About YouTube Data

Datasets that we use for this project are about YouTube Videos. The data is collected by a webcrawler using YouTube APIs and is publically available on a web page at Simon Fraser University's website. The raw data contains the features described below.


Video ID Uploader Age Category Length Views Rate Ratings Comments Related IDs
bRPeEVpHiI8 ufc 744 Sports 154 331333 3.32 1284 103 "bRPeEVpHiI8,D7-oJH4TR88,etc"

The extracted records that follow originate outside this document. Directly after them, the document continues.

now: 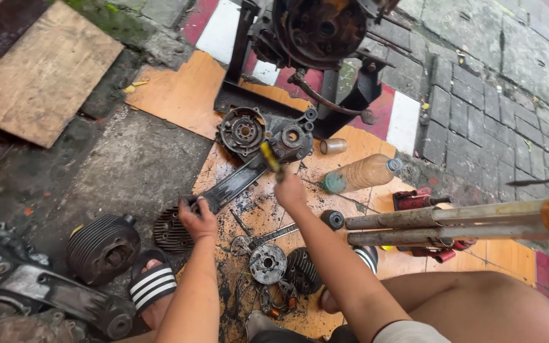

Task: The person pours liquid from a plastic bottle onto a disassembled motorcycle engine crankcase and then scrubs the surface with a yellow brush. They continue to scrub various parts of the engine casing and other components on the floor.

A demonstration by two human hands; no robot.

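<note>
My left grip (198, 216) is clamped on the near end of the long dark engine casing (249, 171), which lies on the floor. My right grip (289, 190) is wrapped around a yellow-handled screwdriver (269, 157), its handle rising just beyond my knuckles beside the casing's far end.

Left hand (198, 219) is clamped on the near end of a long greasy engine casing (258, 155) lying on the orange board (179, 95). Right hand (289, 190) grips a yellow-handled tool (270, 157) right over the casing's far end. A plastic bottle (361, 173) lies just to the right, finned cylinder (103, 248) near left, two rusty pipes (440, 225) on the right.
</note>
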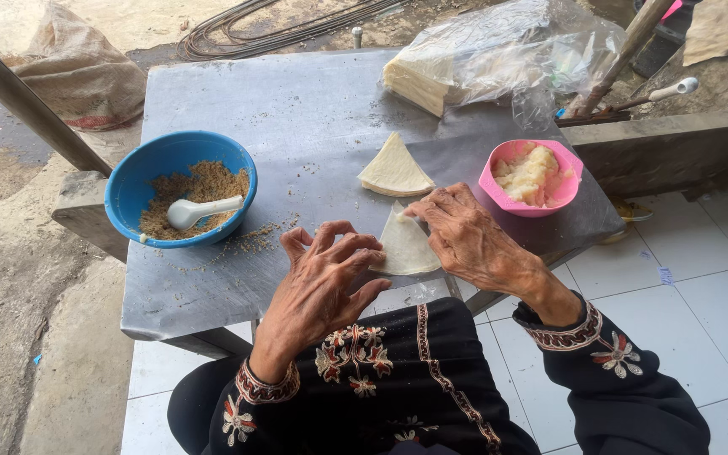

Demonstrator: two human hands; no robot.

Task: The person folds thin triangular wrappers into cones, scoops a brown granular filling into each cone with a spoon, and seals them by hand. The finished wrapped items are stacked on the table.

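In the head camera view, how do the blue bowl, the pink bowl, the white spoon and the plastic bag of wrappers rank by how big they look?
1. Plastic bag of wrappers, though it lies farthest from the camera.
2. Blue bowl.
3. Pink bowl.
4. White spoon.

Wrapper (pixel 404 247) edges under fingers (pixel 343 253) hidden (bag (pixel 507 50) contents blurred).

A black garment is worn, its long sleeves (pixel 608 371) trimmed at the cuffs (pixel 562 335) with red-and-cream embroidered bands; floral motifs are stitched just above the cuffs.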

Some of them (e.g. Video ID) will be self-explanatory, but several will not be. Age refers to how old the video (not the uploader) is. The difference between Rate and Ratings is that Ratings represents how many times the video has been rated while Rate is the actual rating value (number of stars); similarly, Comments represents how many comments have been posted rather than what people have commented.

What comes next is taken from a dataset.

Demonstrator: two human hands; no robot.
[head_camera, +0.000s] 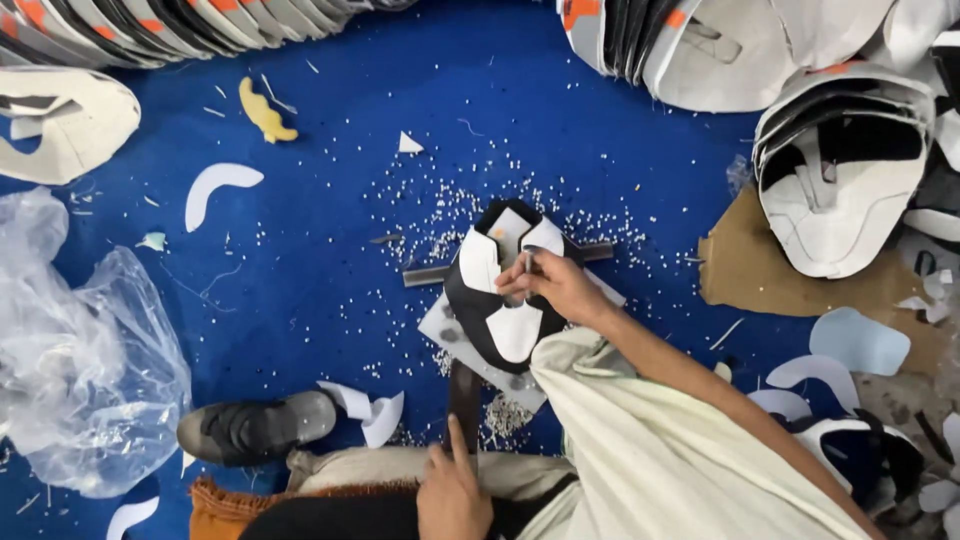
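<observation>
A black and white shoe upper (503, 290) lies flat near the middle of the blue floor (330, 120), on a pale board (440, 325). Its long axis runs from 12 to 6 o'clock, with the narrow black tip pointing to 12 o'clock.

The right hand (550, 285) comes in from 4 o'clock and rests on the upper's right side, its fingers pinched together on a thin metal punch (527, 262) that stands on the upper.

The left hand (452, 490) sits at 6 o'clock, well apart from the upper, closed round the lower end of a dark handle (463, 400) that runs up toward the board.

Small white bits (455, 210) lie scattered about the upper. A dark shoe (255, 428) is at 8 o'clock, a clear plastic bag (80, 350) at 9 o'clock, and stacks of finished uppers (840, 170) at 2 o'clock.
</observation>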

More than 100 datasets are available on the original site. Since the duration time of the webcrawler is different, each dataset has a different size. A small one is, for example, less than 100KB, but a large one can be more than 10MB. The oldest dataset was created on February 2007, and the newest on September 2008. We are using a dataset (0.txt) created on March 2, 2007. In order to visualize it, we preprocessed the data: Views and Rate (aka Stars) changed numerical values to categorical values. Some values of Category are also changed. The details are as follows:

Views

< 10k: All videos views of which are less than 10,000

< 50k: Less than 50,000

< 100k: Less than 100,000

≥ 100k: Equal or more than 100,000

Stars

1: Rates between 0 and 0.99..

2: between 1 and 1.99..

3: between 2 and 2.99..

4: between 3 and 3.99..

5: between 4 and 5

Category

'Others' contains the following categories:

1. Howto & DIY

2. Pets & Animals

3. Autos & Vehicles

4. Gadgets & Games

5. Travel & Places

Findings

What we learned from the dataset using our visualization and consider to be of interest are the following three points:

  • First, people rate videos more often as the number of video views increases. This is not surprising, but if the number of views exceeds 100,000, the number of ratings suddenly increases significantly.

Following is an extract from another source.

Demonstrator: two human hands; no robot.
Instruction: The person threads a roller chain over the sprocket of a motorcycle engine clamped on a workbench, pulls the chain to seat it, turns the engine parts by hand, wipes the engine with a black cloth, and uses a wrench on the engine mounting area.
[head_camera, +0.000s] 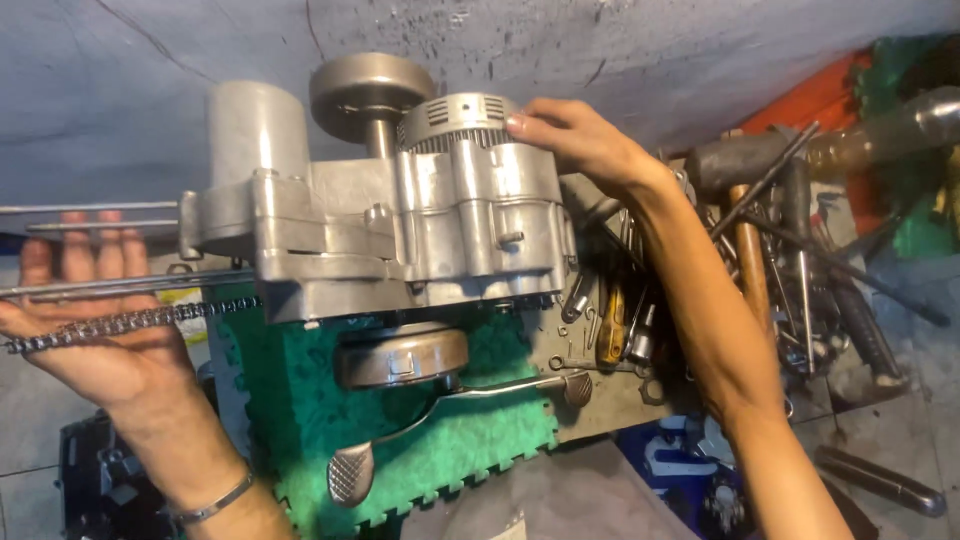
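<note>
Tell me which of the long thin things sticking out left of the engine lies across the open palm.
The chain: dark and linked, draped across the left hand, unlike the smooth metal rods above.

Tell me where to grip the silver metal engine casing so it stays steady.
Grip the silver metal engine casing by its ribbed round end, where the right hand rests, coming from the right. The left hand supports the chain and long studs; the cylinder side looks awkward.

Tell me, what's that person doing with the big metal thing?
A person is holding up a grey metal engine block with both hands. The right hand grips its top corner near a round finned part. The left hand is open, palm up, under a chain and long metal rods sticking out of the engine. Below lies a green foam mat; beside it, a heap of tools.
</note>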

  • Second, by contrast, this is not true for the number of comments. The number of both comments and ratings increases monotonically as the number of views increases; yet, the number of comments does not increase as much as the ratings when the views exceed 100,000. This may imply that people tend to rate only, rather than making a comment, when they watch popular videos.


  • Finally, ratings tend to be higher as the length of the video increases. In other words, people seem to prefer longer videos over shorter ones in general. Meanwhile, the length tends to decrease as videos are viewed repeatedly. Our thinking about this is because shorter videos are easier to view and to share.